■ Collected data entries
:::::

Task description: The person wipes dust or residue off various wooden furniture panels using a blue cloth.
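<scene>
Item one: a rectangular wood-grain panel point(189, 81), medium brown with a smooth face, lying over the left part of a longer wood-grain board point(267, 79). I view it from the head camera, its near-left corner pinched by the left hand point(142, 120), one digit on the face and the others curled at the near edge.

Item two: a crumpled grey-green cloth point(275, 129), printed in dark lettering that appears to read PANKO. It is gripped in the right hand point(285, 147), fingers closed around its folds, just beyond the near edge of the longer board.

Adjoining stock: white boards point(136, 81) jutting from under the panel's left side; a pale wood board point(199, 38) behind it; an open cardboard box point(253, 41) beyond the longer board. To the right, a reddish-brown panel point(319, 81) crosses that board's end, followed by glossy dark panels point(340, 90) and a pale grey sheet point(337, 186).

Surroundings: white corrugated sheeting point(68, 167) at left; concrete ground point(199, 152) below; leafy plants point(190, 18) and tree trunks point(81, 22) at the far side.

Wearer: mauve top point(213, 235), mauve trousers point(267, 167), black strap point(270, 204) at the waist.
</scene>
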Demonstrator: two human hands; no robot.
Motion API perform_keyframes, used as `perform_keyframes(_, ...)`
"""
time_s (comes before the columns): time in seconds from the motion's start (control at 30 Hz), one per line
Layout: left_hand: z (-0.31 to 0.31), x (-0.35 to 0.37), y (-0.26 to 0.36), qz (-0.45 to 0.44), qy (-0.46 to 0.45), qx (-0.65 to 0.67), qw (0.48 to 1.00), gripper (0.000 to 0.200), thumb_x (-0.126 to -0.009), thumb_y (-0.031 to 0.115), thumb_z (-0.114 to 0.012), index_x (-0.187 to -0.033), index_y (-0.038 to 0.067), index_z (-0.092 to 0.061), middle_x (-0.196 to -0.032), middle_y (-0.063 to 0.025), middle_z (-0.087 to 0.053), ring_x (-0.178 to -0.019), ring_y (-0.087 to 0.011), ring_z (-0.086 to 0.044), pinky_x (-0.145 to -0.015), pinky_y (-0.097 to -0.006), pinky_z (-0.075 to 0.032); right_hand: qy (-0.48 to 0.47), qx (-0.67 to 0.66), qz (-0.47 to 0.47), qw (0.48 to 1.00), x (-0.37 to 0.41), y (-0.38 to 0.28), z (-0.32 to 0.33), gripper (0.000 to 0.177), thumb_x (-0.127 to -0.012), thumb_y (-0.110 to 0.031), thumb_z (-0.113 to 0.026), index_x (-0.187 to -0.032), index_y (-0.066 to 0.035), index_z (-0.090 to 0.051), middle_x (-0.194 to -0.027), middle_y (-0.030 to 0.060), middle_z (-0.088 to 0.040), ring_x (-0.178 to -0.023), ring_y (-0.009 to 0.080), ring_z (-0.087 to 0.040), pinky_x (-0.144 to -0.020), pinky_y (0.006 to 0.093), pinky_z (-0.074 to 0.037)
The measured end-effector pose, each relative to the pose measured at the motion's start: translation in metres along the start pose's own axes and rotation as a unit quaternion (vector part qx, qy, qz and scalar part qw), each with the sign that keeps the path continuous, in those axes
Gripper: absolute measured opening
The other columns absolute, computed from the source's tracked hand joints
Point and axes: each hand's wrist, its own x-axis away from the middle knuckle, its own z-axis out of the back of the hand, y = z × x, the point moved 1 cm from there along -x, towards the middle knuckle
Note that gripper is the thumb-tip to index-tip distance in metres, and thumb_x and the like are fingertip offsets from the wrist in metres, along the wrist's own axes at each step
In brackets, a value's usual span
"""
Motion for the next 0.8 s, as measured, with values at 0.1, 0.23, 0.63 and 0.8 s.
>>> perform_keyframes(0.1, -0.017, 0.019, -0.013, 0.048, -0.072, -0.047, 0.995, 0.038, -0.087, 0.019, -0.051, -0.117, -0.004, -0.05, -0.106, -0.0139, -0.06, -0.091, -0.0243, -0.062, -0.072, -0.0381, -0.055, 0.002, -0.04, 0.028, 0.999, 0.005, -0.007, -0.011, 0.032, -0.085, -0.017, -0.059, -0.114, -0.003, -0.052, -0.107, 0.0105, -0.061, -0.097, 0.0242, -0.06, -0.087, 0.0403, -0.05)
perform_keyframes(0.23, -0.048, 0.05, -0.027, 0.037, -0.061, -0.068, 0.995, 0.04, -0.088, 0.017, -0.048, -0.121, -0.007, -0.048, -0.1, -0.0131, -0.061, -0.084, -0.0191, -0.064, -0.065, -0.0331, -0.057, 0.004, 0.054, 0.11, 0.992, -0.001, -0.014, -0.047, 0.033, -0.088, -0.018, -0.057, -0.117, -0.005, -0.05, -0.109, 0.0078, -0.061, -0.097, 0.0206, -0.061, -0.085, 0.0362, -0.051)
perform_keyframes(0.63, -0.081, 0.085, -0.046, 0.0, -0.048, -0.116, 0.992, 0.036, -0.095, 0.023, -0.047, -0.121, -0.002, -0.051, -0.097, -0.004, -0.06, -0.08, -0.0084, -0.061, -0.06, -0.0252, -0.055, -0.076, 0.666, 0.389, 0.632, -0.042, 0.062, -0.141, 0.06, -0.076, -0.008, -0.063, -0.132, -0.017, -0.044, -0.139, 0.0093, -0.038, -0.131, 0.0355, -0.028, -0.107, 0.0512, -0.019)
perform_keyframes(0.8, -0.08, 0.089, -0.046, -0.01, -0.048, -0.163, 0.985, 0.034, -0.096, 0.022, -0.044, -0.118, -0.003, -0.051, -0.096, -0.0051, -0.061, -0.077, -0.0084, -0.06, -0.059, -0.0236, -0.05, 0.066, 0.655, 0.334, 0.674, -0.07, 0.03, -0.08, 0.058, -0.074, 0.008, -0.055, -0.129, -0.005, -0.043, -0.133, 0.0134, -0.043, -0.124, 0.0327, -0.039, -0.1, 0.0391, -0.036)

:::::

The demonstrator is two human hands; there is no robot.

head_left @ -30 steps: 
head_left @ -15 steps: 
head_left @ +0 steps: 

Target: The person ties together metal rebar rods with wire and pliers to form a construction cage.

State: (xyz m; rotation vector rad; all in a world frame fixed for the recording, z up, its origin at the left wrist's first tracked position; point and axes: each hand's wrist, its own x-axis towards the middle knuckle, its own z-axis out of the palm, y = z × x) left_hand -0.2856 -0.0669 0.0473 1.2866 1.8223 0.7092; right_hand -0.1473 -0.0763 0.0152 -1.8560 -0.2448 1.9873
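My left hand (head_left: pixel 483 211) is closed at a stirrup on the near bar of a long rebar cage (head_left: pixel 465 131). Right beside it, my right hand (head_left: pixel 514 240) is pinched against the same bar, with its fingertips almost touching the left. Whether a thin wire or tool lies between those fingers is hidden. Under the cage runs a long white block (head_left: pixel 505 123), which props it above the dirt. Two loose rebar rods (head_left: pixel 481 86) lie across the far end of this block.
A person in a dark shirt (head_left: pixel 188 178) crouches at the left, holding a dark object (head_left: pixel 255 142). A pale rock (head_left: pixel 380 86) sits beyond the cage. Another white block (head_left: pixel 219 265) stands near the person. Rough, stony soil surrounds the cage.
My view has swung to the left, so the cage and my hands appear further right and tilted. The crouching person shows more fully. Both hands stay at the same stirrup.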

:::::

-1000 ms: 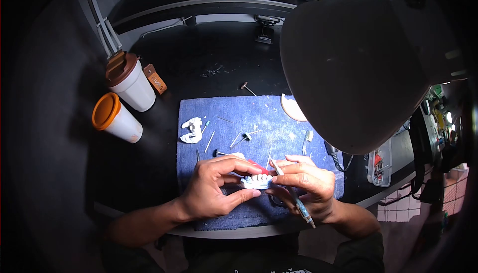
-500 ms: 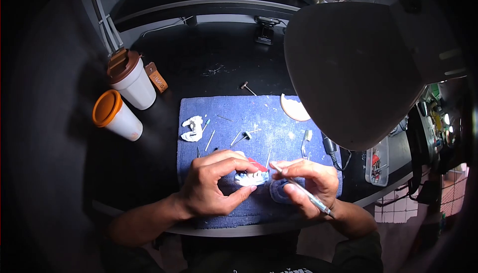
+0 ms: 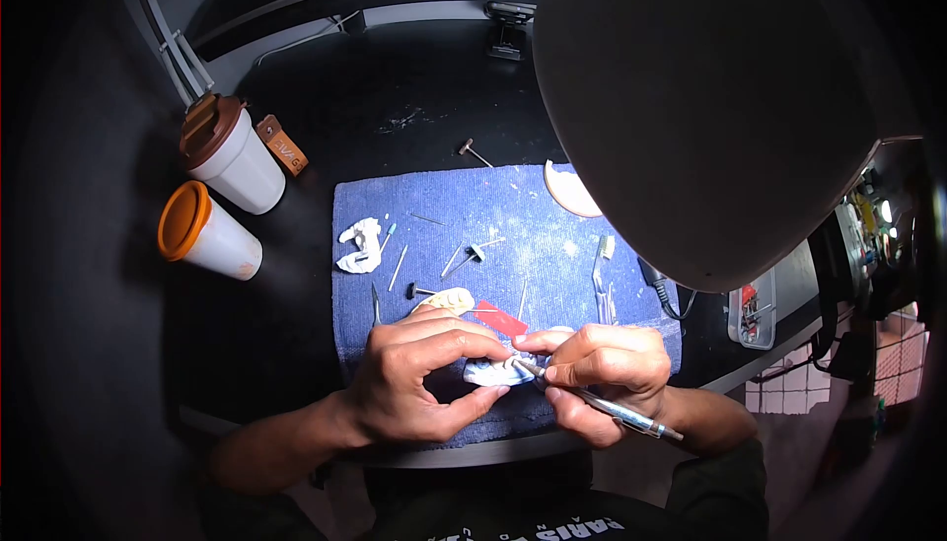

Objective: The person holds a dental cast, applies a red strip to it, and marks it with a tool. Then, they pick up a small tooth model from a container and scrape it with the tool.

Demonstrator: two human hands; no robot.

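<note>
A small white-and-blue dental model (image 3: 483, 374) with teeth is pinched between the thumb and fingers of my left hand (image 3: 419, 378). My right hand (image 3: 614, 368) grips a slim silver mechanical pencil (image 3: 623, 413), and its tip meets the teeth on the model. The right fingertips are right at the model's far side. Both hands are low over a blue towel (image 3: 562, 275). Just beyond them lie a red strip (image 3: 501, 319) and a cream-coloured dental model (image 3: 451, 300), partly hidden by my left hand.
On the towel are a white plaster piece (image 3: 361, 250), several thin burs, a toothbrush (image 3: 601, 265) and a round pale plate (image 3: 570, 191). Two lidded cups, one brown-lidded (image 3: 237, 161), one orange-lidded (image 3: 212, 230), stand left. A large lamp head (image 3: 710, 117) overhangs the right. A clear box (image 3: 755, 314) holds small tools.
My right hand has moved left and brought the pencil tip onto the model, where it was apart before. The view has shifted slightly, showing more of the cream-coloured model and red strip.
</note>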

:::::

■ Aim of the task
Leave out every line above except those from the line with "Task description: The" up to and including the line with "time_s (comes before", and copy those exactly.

■ Result of this exercise
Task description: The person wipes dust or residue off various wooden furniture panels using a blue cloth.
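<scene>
Item one: a rectangular wood-grain panel point(189, 81), medium brown with a smooth face, lying over the left part of a longer wood-grain board point(267, 79). I view it from the head camera, its near-left corner pinched by the left hand point(142, 120), one digit on the face and the others curled at the near edge.

Item two: a crumpled grey-green cloth point(275, 129), printed in dark lettering that appears to read PANKO. It is gripped in the right hand point(285, 147), fingers closed around its folds, just beyond the near edge of the longer board.

Adjoining stock: white boards point(136, 81) jutting from under the panel's left side; a pale wood board point(199, 38) behind it; an open cardboard box point(253, 41) beyond the longer board. To the right, a reddish-brown panel point(319, 81) crosses that board's end, followed by glossy dark panels point(340, 90) and a pale grey sheet point(337, 186).

Surroundings: white corrugated sheeting point(68, 167) at left; concrete ground point(199, 152) below; leafy plants point(190, 18) and tree trunks point(81, 22) at the far side.

Wearer: mauve top point(213, 235), mauve trousers point(267, 167), black strap point(270, 204) at the waist.
</scene>
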Demonstrator: two human hands; no robot.
Motion API perform_keyframes, used as `perform_keyframes(_, ...)`
"""
time_s (comes before the columns): time in seconds from the motion's start (control at 30 Hz), one per line

With this, the answer is done.